ROME: Egyptian President Abdel Fattah El-Sisi has warned Western powers Libya could spiral out of control if they try to intervene militarily in the conflict-wracked North African state. Speaking in a rare interview, the military-backed ruler of one of the region’s biggest powers said the West and its allies should instead concentrate on strengthening the army of Libya’s internationally recognized government and let it do the job of stabilising the country.
The army is commanded by Khalif Haftar, an officially retired general who spent 20 years in exile in the United States and has been described as a potential ‘Libyan Sisi’ because of his fierce opposition to militant groups.
“If we provide arms and support to the national Libyan army it can do the job better than anyone else, better than any outside intervention which would risk dragging us into a situation that risks getting out of hand and triggering uncontrollable developments,” El-Sisi told Italy’s La Repubblica in an interview published Thursday.
El-Sisi said history had “spoken clearly” about the difficulty of trying to impose peace from outside.
“Two lessons must be kept in mind: That of Afghanistan and that of Somalia,” he said. “Those were long foreign interventions more than 30 years ago and what progress has been made since?”
“The results are there for everyone to see.”
Sissi also suggested that European governments were underestimating the scale of militant influence in Libya.

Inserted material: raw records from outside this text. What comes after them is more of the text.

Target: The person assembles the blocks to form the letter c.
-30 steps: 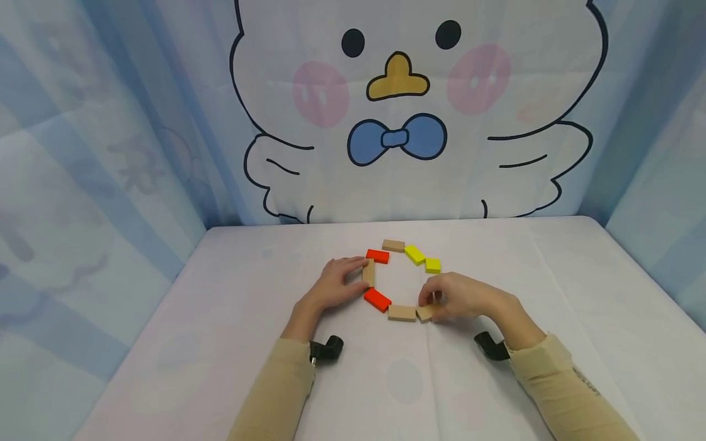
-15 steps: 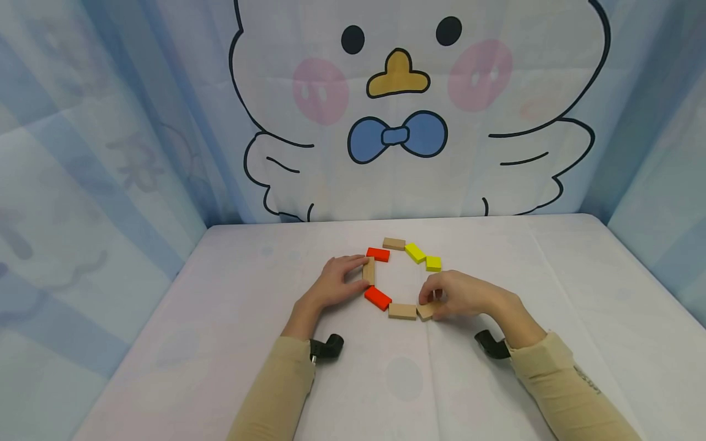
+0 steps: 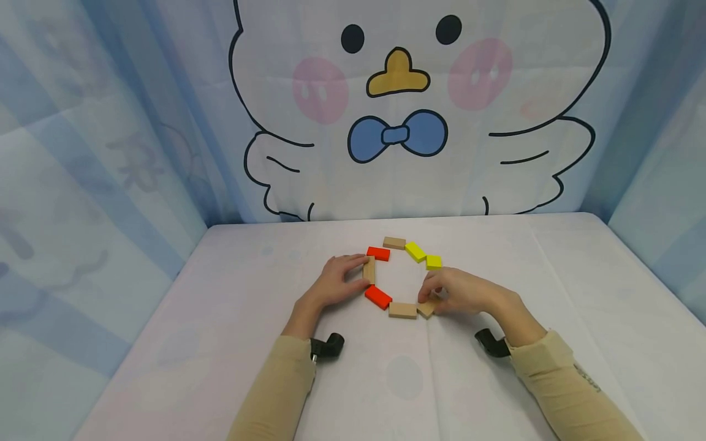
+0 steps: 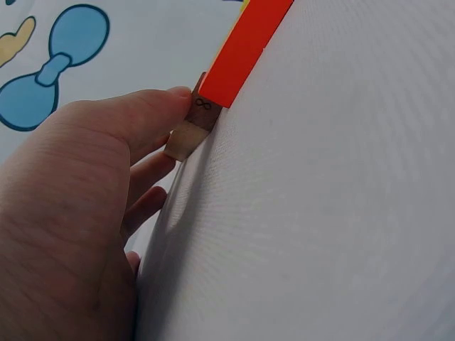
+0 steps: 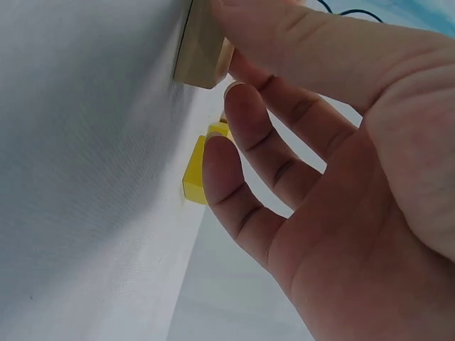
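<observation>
Turned slightly since the earlier frame: wooden block (image 3: 426, 311), lower frame, right of centre, pinched in right hand (image 3: 460, 290). Left hand (image 3: 333, 283), fingers loosely extended, touches second wooden block (image 3: 371, 271) between red blocks (image 3: 378, 297).

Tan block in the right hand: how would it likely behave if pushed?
The held block looks wooden, so it is likely stiff. Its flat faces suggest it would slide rather than roll. Pushed left, it would probably nudge the neighbouring block.
</observation>
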A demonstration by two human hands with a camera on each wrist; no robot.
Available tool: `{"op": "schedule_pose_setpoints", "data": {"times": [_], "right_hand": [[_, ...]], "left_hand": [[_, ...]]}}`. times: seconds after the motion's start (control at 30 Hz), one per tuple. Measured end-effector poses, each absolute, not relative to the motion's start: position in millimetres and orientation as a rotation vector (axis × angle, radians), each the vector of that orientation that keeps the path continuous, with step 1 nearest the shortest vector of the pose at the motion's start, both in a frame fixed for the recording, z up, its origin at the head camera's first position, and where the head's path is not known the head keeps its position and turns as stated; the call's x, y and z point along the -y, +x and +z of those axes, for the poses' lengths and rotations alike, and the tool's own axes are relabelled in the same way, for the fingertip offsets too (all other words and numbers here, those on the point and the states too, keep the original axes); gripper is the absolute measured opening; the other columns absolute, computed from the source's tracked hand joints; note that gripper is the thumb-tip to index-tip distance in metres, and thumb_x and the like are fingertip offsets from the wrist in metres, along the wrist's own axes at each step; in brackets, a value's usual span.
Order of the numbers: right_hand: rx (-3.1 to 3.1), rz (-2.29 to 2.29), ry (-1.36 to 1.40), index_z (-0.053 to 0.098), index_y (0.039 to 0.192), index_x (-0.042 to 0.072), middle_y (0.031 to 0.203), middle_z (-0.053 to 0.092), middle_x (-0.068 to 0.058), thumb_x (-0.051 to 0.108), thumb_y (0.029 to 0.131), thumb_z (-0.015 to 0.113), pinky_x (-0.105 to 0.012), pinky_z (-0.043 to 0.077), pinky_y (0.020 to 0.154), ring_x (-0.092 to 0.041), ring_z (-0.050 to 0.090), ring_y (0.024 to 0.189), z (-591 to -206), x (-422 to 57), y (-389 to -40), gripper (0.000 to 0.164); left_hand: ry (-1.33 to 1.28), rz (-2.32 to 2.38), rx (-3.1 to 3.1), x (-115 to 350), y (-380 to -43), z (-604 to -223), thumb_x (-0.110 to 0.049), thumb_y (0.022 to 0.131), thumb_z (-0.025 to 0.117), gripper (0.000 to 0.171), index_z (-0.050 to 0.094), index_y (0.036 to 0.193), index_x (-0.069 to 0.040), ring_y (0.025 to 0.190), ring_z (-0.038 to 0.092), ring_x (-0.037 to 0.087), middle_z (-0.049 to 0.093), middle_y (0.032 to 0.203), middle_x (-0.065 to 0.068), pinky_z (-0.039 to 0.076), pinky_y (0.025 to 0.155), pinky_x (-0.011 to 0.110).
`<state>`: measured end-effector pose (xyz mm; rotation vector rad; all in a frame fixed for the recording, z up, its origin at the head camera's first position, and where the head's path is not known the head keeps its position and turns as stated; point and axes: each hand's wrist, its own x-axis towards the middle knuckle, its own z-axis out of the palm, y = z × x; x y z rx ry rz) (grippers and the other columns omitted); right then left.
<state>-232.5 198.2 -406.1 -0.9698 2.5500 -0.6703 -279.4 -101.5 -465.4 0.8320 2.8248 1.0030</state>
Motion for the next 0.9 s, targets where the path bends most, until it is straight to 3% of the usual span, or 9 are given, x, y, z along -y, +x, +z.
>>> {"op": "schedule_pose_setpoints", "data": {"times": [0.63,0.9], "right_hand": [[-2.592,-0.678,-0.969,0.077,0.109,0.016,0.106,0.063,0.007,-0.008,0.087,0.072,-0.043,0.052,0.092,-0.020,0.057,0.099,-404,-209,-231,0.034],[-2.642,-0.668,-0.901,0.076,0.114,0.016,0.121,0.063,-0.004,-0.005,0.090,0.069,-0.046,0.053,0.094,-0.025,0.060,0.105,-402,-210,-234,0.032]], "left_hand": [[0.850,0.964,-2.817,92,-286,-466,-0.033,0.096,0.065,0.057,0.054,0.147,-0.012,0.141,0.039,0.031,0.049,0.152,0.008,0.015,0.121,0.051],[0.814,0.998,-2.823,101,-278,-467,-0.033,0.095,0.065,0.057,0.055,0.147,-0.011,0.142,0.039,0.031,0.050,0.151,0.008,0.013,0.121,0.054]]}}
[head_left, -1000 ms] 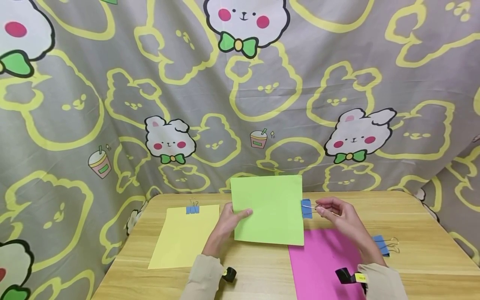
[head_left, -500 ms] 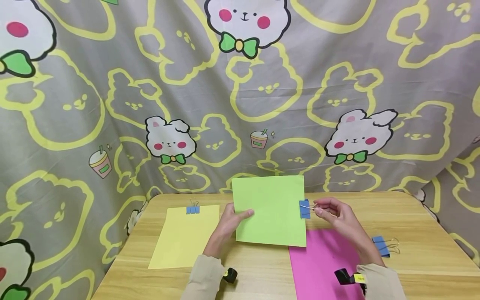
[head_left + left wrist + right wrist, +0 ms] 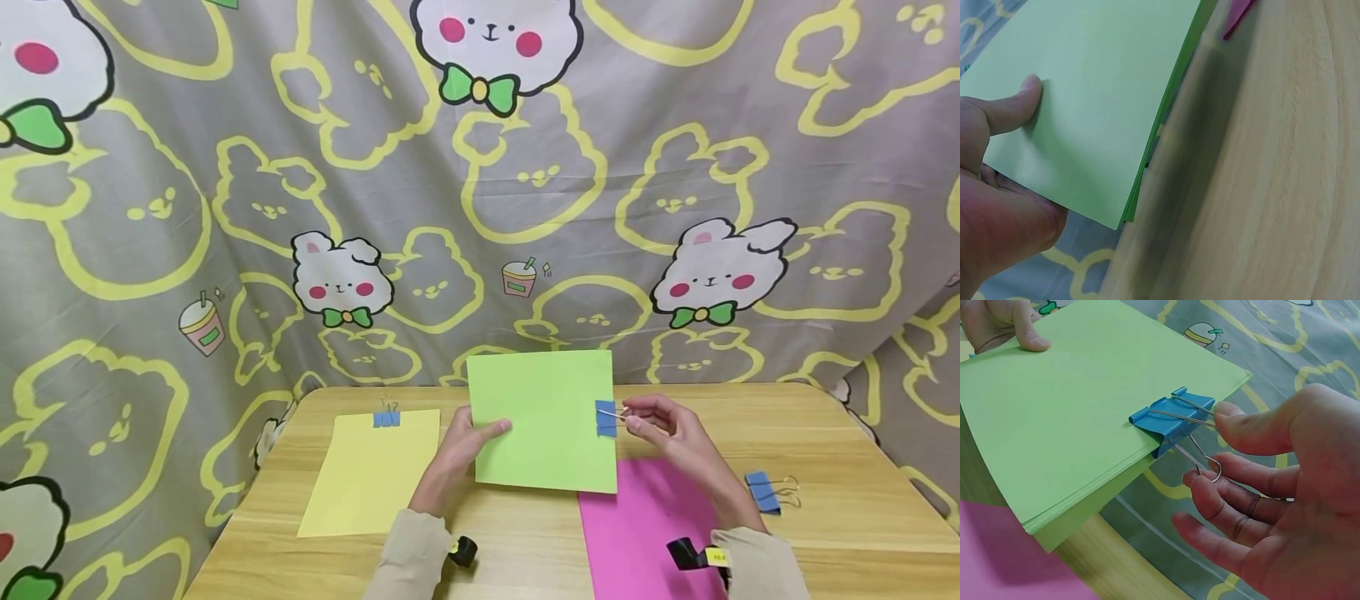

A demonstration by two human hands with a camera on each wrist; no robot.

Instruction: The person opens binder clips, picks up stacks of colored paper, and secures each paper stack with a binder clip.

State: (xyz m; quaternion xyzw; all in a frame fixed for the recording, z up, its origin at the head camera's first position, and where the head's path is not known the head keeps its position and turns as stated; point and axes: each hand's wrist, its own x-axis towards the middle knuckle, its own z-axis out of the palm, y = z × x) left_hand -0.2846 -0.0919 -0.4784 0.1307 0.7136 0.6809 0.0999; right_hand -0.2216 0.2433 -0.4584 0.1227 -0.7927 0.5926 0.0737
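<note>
A stack of light green paper [image 3: 543,425] is held up above the table, tilted toward the head camera. My left hand [image 3: 467,442] grips its left edge, thumb on the front face and the other fingers hidden behind. At the right edge sits a blue binder clip [image 3: 1175,419], its body lapping over the sheets. My right hand [image 3: 671,429] holds the clip by its wire handles. In the right wrist view the thumb lies on the upper handle [image 3: 1185,419], while fingertips are at the lower handle [image 3: 1213,469]. Sheet edges along the stack's side are slightly uneven.
On the wooden table [image 3: 517,542], yellow paper [image 3: 375,483] with a blue binder clip [image 3: 386,419] at its top lies left. Magenta paper [image 3: 645,533] lies beneath the right forearm. Another blue binder clip [image 3: 763,492] rests at right. A patterned curtain [image 3: 450,208] hangs behind the table.
The green stack has shifted slightly right and the binder clip slightly left. The clip, earlier just outside the right edge, now overlaps the paper. The papers on the table stay put.
</note>
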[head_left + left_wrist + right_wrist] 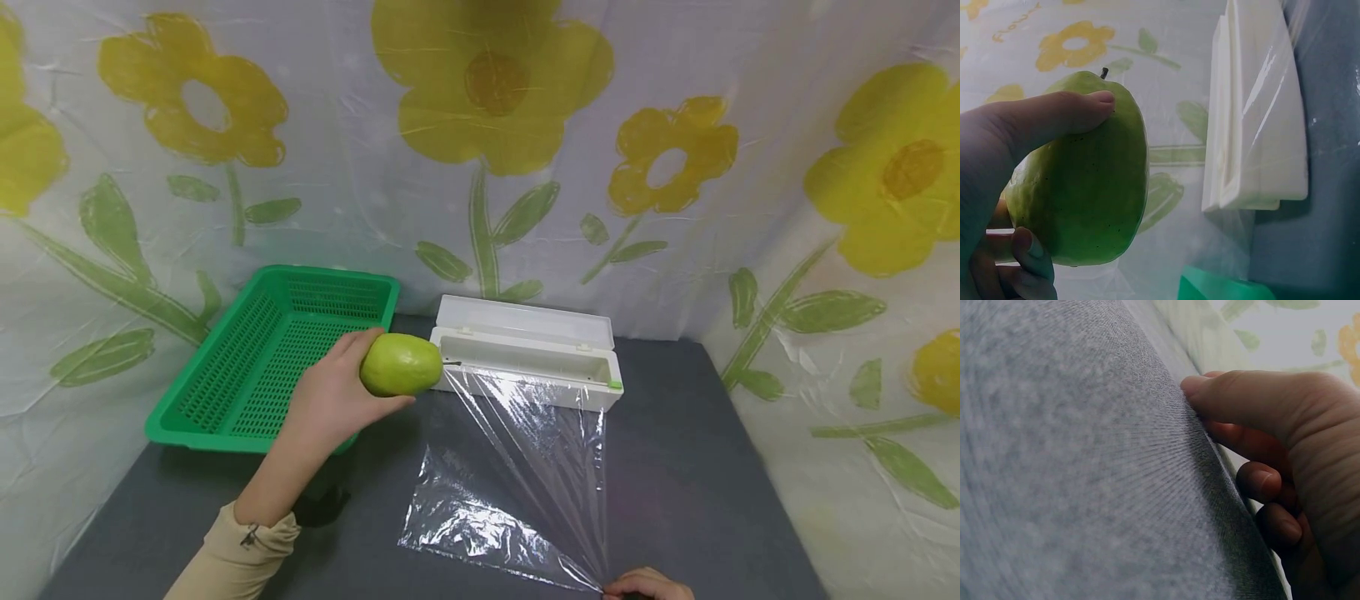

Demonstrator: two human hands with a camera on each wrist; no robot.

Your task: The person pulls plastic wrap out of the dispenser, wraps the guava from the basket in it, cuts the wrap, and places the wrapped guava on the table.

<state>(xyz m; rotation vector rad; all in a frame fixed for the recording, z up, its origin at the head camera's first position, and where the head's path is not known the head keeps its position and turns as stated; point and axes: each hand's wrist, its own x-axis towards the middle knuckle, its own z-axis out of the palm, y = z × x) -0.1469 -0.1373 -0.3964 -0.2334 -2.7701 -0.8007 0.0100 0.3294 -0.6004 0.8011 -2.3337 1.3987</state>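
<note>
My left hand (335, 387) grips a green pear (401, 365), thumb on one side and fingers curled round the other. In the left wrist view the pear (1094, 181) shows its dark stem at the top, near the thumb tip. A sheet of clear cling film (517, 483) stretches from the white cling film box (528, 400) toward the front of the table. At the film's near right corner my right hand (648, 585) pinches it between thumb and fingers. The right wrist view has this hand (1260, 437) at the table's edge, fingertips together.
Behind my left hand stands a green plastic basket (217, 442) with slotted sides. The box's lid (525, 321) is up, and a small green piece (616, 385) sits on its right front corner. A flower-print curtain (337, 217) surrounds the dark grey table (675, 467).
</note>
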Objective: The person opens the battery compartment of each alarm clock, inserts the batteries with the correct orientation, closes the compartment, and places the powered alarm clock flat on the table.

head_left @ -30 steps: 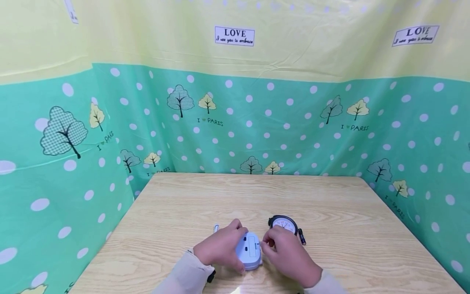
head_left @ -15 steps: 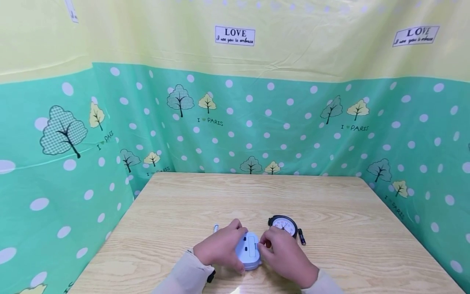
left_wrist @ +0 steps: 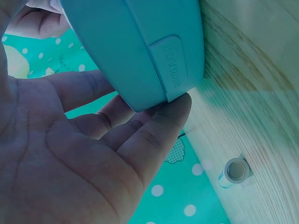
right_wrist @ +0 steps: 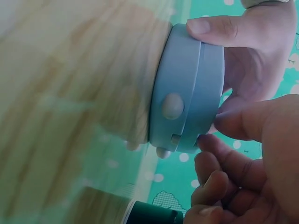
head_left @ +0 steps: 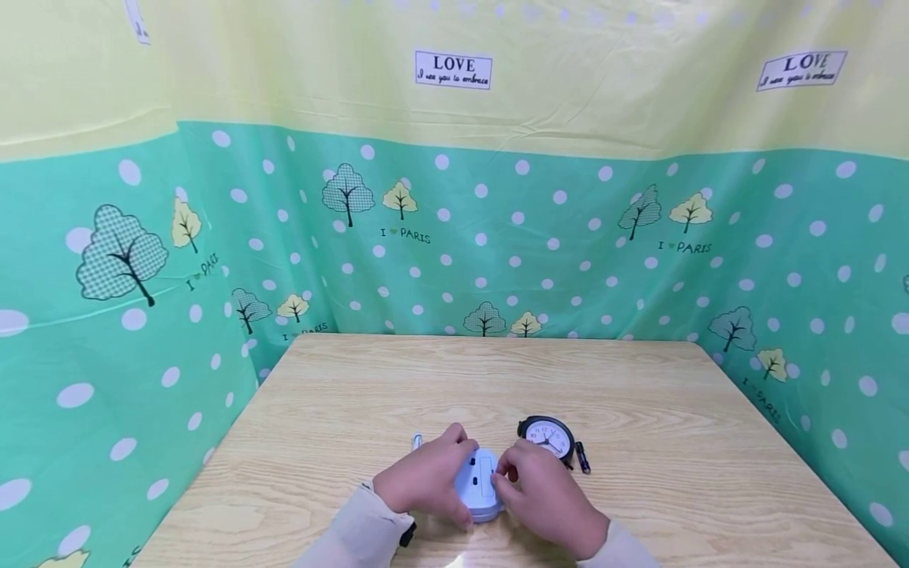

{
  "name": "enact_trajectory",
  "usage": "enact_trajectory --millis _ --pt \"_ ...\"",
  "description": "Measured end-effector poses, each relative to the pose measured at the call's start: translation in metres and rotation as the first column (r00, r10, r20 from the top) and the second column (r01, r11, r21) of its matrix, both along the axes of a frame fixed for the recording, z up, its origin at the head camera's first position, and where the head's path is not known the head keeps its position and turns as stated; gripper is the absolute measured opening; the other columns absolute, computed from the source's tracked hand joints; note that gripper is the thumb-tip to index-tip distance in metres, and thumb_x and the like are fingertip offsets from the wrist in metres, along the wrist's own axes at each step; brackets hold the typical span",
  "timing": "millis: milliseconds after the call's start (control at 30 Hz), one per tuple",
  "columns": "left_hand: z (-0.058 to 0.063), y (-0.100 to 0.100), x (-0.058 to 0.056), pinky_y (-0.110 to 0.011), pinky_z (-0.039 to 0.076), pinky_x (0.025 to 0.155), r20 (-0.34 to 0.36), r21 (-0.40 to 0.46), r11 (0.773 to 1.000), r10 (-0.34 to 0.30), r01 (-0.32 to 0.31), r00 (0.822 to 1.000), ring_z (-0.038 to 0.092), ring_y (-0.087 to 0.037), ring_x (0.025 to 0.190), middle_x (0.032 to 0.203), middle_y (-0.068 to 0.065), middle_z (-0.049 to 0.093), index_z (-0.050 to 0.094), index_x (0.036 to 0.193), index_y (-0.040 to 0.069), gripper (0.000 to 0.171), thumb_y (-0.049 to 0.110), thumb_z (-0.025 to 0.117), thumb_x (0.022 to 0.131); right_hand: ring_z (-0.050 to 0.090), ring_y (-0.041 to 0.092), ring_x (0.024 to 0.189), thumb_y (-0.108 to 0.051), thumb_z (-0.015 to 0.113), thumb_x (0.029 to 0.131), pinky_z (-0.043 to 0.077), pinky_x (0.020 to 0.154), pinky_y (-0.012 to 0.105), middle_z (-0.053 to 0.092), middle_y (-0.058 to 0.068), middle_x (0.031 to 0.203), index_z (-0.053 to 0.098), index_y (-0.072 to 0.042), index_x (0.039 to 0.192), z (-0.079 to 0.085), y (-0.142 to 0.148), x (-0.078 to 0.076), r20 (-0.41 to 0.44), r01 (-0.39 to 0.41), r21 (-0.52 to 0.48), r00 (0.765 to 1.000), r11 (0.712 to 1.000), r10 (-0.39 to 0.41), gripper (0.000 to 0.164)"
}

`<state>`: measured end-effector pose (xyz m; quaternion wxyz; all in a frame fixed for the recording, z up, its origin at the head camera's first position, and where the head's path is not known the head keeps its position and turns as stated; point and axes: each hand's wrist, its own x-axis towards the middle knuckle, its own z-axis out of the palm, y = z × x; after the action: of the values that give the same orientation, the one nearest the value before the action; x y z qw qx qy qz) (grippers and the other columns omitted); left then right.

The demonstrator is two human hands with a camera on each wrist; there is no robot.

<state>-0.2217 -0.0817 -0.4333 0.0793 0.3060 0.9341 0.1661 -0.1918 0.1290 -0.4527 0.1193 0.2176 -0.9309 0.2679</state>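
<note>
Head view, from the left: one small white-and-blue cylinder (head_left: 417, 442) stands on the single table (head_left: 341, 394), just beyond the left hand (head_left: 429, 477). That hand's fingers and thumb are curled round one blue clock (head_left: 471, 498), which seems to lie flat, back up, between the two hands. Next comes the right hand (head_left: 543, 497), thumb and forefinger pinching the blue clock's edge beside its one back panel (head_left: 486, 477), other fingers curled in. Further right lie one black clock (head_left: 547, 438) and one small dark cylinder (head_left: 582, 457), neither touched. I judge the grip done and the panel work under way; whether the panel is loose, and so how much is left, I cannot tell.
</note>
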Motion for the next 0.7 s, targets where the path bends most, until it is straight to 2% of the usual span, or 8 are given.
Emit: enact_trajectory --millis 300,533,700 --pt "0.002 0.001 0.002 -0.023 0.054 0.089 0.008 -0.008 1.000 0.005 -0.005 1.000 0.058 -0.004 0.095 0.129 0.000 0.053 0.054 0.146 0.009 0.105 0.043 0.100 0.058 0.043 0.003 0.062 -0.024 0.076 0.089 0.038 0.056 0.021 0.052 -0.008 0.074 0.067 -0.020 0.078 0.005 -0.008 0.003 0.052 0.080 0.023 0.995 0.997 -0.081 0.015" --pt "0.001 0.001 0.002 -0.022 0.054 0.087 -0.007 0.000 1.000 -0.004 0.004 1.000 0.057 -0.004 0.094 0.126 0.001 0.052 0.055 0.144 0.008 0.104 0.042 0.100 0.057 0.044 0.004 0.059 -0.029 0.075 0.089 0.037 0.055 0.023 0.052 -0.012 0.069 0.063 -0.022 0.070 0.010 -0.015 0.005 0.074 0.147 0.070 0.986 0.987 -0.152 0.023" --pt "0.000 0.002 0.002 -0.022 0.054 0.087 -0.010 0.005 1.000 -0.008 0.008 1.000 0.057 -0.003 0.094 0.126 0.002 0.052 0.056 0.144 0.007 0.103 0.041 0.100 0.057 0.044 0.004 0.054 -0.030 0.075 0.088 0.037 0.051 0.024 0.052 -0.013 0.063 0.061 -0.023 0.066 0.012 -0.017 0.005 0.075 0.156 0.091 0.984 0.984 -0.163 0.027"
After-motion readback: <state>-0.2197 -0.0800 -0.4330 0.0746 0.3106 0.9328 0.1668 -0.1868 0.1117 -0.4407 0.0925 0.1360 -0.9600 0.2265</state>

“Europeans look at Libya as if the Daesh group was the only threat,” he said.
“That is a serious mistake. We have to be aware that we are up against different acronyms with the same ideology: What do we say about Al-Qaeda networks like Ansar Al-Islam, like Somalia’s Al-Shabab or Boko Haram in Africa.”
Italy has said it is prepared to lead a UN-backed international peace force into Libya if and when the country proves capable of establishing a national unity government with the authority to ask for outside security help.
El-Sissi said such a mission would be fraught with difficulty and it would be better to concentrate on building up Haftar’s forces.
The army commander was involved in the 1969 military coup which brought Muammar Qaddafi to power in Libya. He later fell out with the dictator and was forced into exile, returning in 2011 to take part in the uprising that toppled Qaddafi.
He has long had close relations with the Egyptian military having served alongside their forces in the Sinai desert as a young Libyan officer during the 1973 Arab-Israeli war.